Bu arada 17-25 sürecinden sonra Zaman Gazetesi aboneliklerini iptal etmeyen FETÖ’cülere hapis cezası verilmesini yahut görevden uzaklaştırma cezasıyla cezalandırılmalarını elbette destekliyorum. Şaka yaptığım zannedilmesin diye üzerine basa basa söylüyorum. 17-25 Aralık sürecinden sonra FETÖ/PDY ile ilgisini kesmeyen her bir üyenin, müntesibin, sempatizanın sürüm sürüm süründüğünü görmek istiyorum.

Öte yandan, geçtiğimiz günlerde kabul edilen bir önergeye göre “terör örgütlerine üyeliği, mensubiyeti, iltisakı veya bunlarla irtibatı olduğu için kamu görevinden çıkarılan ve güvenlik soruşturması sonucunda kamu görevine alınmayan devlet hizmeti yükümlüsü doktorlar”ın mesleklerini “yeniden icra” edebilmelerinin süresi 600 günden 450 güne indirildi. Yine aynı önergede bu doktorlar hakkında yayınlanan KHK’da yer alan “bu doktorlar bu sürenin sonunda SGK ile anlaşması olmayan hastanelerde çalışabilirler” maddesi de kaldırıldı. Yani bu doktorlar, ihraçlarını takip eden 450. gün SGK anlaşmalı özel hastanelerde işbaşı yapabilecekler.

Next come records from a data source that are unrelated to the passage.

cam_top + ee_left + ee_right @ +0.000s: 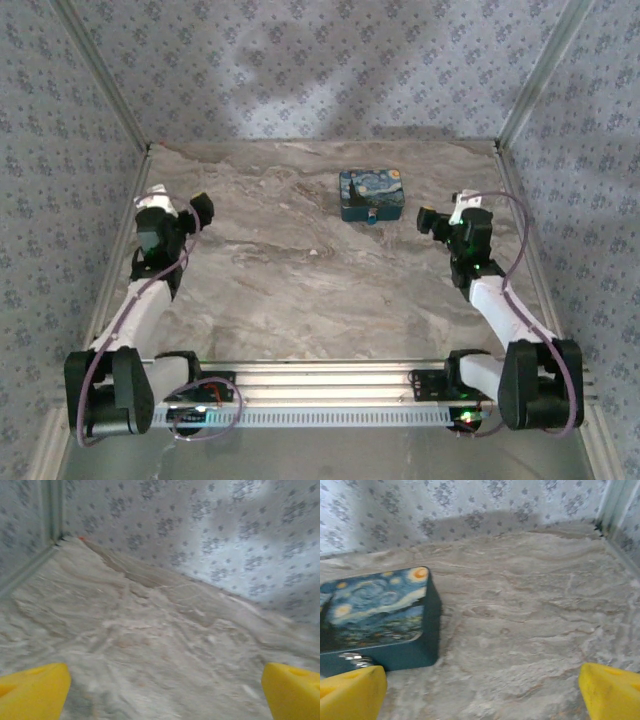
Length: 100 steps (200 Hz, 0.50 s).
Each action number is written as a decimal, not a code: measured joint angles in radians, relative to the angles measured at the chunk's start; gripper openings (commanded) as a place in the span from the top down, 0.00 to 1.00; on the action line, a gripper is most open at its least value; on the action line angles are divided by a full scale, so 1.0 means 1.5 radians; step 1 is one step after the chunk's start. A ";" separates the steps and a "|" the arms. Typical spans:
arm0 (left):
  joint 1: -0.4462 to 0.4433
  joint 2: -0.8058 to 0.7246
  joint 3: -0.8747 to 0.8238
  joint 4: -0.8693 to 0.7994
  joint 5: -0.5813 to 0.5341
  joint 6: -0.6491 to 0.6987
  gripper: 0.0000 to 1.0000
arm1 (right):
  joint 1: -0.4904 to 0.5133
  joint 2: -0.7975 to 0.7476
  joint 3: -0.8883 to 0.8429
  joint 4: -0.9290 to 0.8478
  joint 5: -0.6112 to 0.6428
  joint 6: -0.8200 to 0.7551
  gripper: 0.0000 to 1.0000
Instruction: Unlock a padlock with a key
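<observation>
**Right gripper** (482, 695): released. Its yellow fingertips (350, 692) stand wide apart with nothing between them. It hovers low over the marbled tabletop (535, 615), near the blue night-sky box (375, 610) but not touching it.

**Padlock** (354, 658): a small grey metal piece sits against the box's near wall at its lower edge, just beyond the gripper's left fingertip. Whether it is fixed to the box or only rests against it cannot be told.

**Left gripper** (165, 692): released and empty. It faces bare tabletop and the patterned wall (225, 525), well apart from the box.

**Step in hand (judgement):** the task is at its opening. This is the approach, with nothing grasped and the lock still to be opened.

**Next move (judgement):** one gripper needs to steady the tiny padlock or the box. The other needs a firm, well-aligned pinch on the key. A piece this small will likely slip or twist under a loose grasp.
</observation>
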<state>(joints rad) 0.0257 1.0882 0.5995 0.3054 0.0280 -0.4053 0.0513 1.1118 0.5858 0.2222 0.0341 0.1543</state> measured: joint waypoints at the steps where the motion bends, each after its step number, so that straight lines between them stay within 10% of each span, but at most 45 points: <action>1: 0.000 0.000 0.001 -0.002 0.001 -0.003 0.02 | 0.002 -0.001 0.005 -0.008 -0.001 0.003 0.00; 100: -0.276 0.071 0.015 -0.054 0.094 -0.233 0.02 | 0.203 0.019 0.109 -0.487 -0.071 0.174 0.12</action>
<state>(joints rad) -0.3878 1.1946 0.6220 0.2249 0.1696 -0.7544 0.3557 1.1408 0.7486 -0.5083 -0.0723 0.4149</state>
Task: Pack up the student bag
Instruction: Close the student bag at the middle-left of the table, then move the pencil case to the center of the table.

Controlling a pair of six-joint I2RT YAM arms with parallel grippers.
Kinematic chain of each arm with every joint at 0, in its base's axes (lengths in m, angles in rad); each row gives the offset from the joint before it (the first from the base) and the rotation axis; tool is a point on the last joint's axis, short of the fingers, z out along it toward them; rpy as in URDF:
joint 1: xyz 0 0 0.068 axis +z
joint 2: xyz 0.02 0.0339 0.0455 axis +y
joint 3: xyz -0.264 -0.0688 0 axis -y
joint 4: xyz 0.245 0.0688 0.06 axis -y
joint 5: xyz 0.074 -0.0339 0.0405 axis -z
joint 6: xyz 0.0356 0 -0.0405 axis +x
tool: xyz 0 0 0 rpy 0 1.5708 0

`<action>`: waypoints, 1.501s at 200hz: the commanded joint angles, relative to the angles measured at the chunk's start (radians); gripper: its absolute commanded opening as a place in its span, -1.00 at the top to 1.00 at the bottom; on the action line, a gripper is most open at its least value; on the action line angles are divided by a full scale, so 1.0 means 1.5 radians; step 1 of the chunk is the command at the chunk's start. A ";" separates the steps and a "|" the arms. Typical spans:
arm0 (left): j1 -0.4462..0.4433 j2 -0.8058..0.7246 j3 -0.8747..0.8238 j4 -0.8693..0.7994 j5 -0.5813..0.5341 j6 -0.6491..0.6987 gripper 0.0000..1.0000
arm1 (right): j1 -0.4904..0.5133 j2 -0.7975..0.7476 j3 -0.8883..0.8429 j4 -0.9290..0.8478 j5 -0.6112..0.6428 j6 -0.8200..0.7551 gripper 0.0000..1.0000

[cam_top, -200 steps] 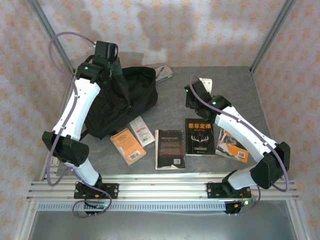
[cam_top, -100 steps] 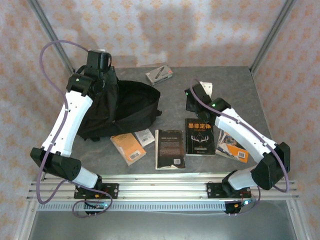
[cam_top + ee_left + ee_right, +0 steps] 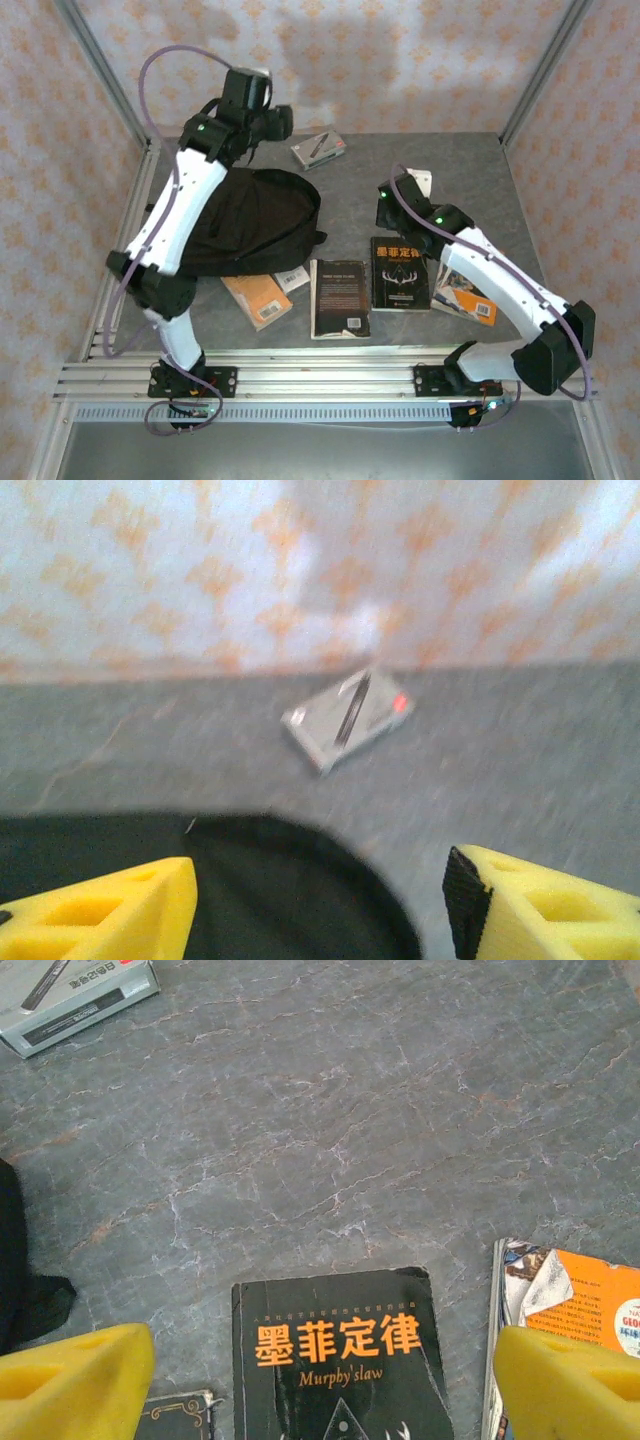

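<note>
The left gripper (image 3: 320,892) hangs spread and empty, the student bag (image 3: 250,215) just beneath it. The right gripper (image 3: 325,1355) is spread above the black book (image 3: 400,272), likely readying a pick.

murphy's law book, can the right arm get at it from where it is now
Probably yes. The right hand hangs open right above the Murphy's law book, and nothing lies on its cover. The orange magazine close beside it may crowd that edge if the hand grips from the sides.
</note>
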 commanded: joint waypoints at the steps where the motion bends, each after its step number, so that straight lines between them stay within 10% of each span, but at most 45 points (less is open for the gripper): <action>1: 0.008 0.158 0.128 0.017 -0.005 -0.078 -0.34 | -0.001 -0.016 -0.010 -0.012 -0.022 0.006 -0.71; 35: 0.033 0.408 0.389 -0.011 -0.020 -0.159 -0.31 | -0.024 -0.038 -0.027 0.002 -0.079 0.076 -0.65; 129: 0.068 0.648 0.388 0.312 0.081 -0.466 -0.30 | -0.039 -0.070 -0.114 -0.008 -0.116 0.088 -0.64; 300: -0.005 0.684 0.372 0.062 0.141 -0.332 -0.22 | -0.052 -0.072 -0.118 -0.008 -0.052 0.052 -0.66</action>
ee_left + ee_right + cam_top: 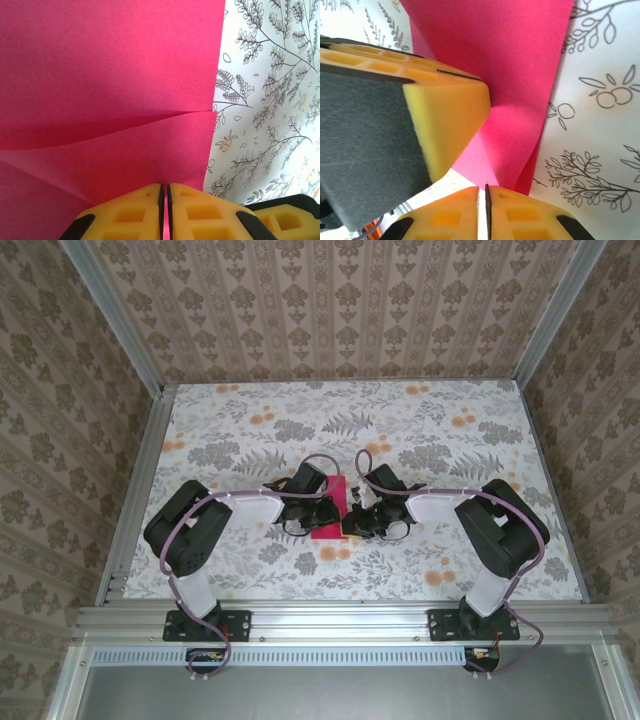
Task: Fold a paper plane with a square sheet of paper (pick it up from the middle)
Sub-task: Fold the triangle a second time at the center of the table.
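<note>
The square sheet of paper (328,530) is magenta-red and partly folded, held at the table's middle between both arms. In the left wrist view the paper (110,75) covers most of the picture, with one layer's edge lying across another. My left gripper (165,186) is shut on it, and a sliver of red shows between the yellow pads. In the right wrist view a folded corner of the paper (510,60) runs down into my right gripper (486,188), which is shut on its tip. The left gripper's yellow finger (445,115) stands close beside it. From above, the left gripper (320,506) and right gripper (351,523) almost touch.
The table (300,430) has a floral cloth with grey leaves and orange blossoms. Patterned walls and aluminium rails (140,490) enclose it on three sides. Both arm bases sit on the near rail (330,618).
</note>
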You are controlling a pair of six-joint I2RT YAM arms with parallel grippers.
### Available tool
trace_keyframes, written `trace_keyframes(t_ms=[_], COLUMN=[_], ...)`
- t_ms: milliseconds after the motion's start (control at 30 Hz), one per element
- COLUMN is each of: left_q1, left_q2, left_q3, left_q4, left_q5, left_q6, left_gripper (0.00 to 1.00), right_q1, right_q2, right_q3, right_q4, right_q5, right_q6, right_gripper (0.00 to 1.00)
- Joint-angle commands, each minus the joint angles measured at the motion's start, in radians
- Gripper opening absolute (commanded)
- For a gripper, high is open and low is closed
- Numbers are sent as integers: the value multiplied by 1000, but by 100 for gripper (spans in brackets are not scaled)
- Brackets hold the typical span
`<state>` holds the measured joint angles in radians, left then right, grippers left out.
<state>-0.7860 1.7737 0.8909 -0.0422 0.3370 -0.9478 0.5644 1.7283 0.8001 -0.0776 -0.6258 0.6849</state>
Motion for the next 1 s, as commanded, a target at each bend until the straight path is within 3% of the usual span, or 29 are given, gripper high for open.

Kim peki bu doktorlar? 15 Temmuz gecesi akın akın hastanelere gelen yaralılarımıza “defolun gidin, sizi bu maceraya kim soktuysa tedavinizi de onlar yapsın” diyen alçaklar. İşte bu alçaklar, SGK’nın finanse ettiği hastanelerde hasta görebilecekler artık.

Yanlış anlaşılmasın. Bence o alçaklar için yapılacak en güzel şey onları ölüme terk etmektir ama neticede ben bir bireyim, devlet böyle düşünmeyebilir. Meslekten ihraç edilen ve yapılan güvenlik soruşturmaları neticesinde “devlette görev alamaz” denilen doktorları ölüme terk edecek hali yok devletin. Muayenehanelerinde yahut SGK anlaşması olmayan hastanelerde çalışsınlar elbette. Fakat bu alçakları SGK eliyle finanse etmek de nereden icap etti, bilemiyorum.

Ezcümle söyleyeceğim şudur. Doktor işine, işadamı tezgâhının başına döndüğüne ve FETÖ ile mücadele hiç hız kesmeden sürdüğüne göre benim aklımın erdiği şudur. Zannediyorum doğru şekilde mücadele edilebilecek bir FETÖ’cü arayışı var. İşte tam bu noktada, FETÖ ile mücadele konusunda uğraş verenleri yormadan kendimi ifşa etmek istiyorum. 15 Temmuz gecesi 23.00 sularında evden çıkıp sokağa fırladığıma falan bakmayın. Yanımda yöremde insanların şehit düştüğüne, yüzlercesinin yaralandığına falan bakmayın. O gece Boğaz Köprüsü’nden yaptığım periscope yayınında “bu gece köpeklerin değil Türkiye’nin gecesi olacak” diye bağırdığıma falan da aldanmayın. Aranılan FETÖ’cü galiba benim!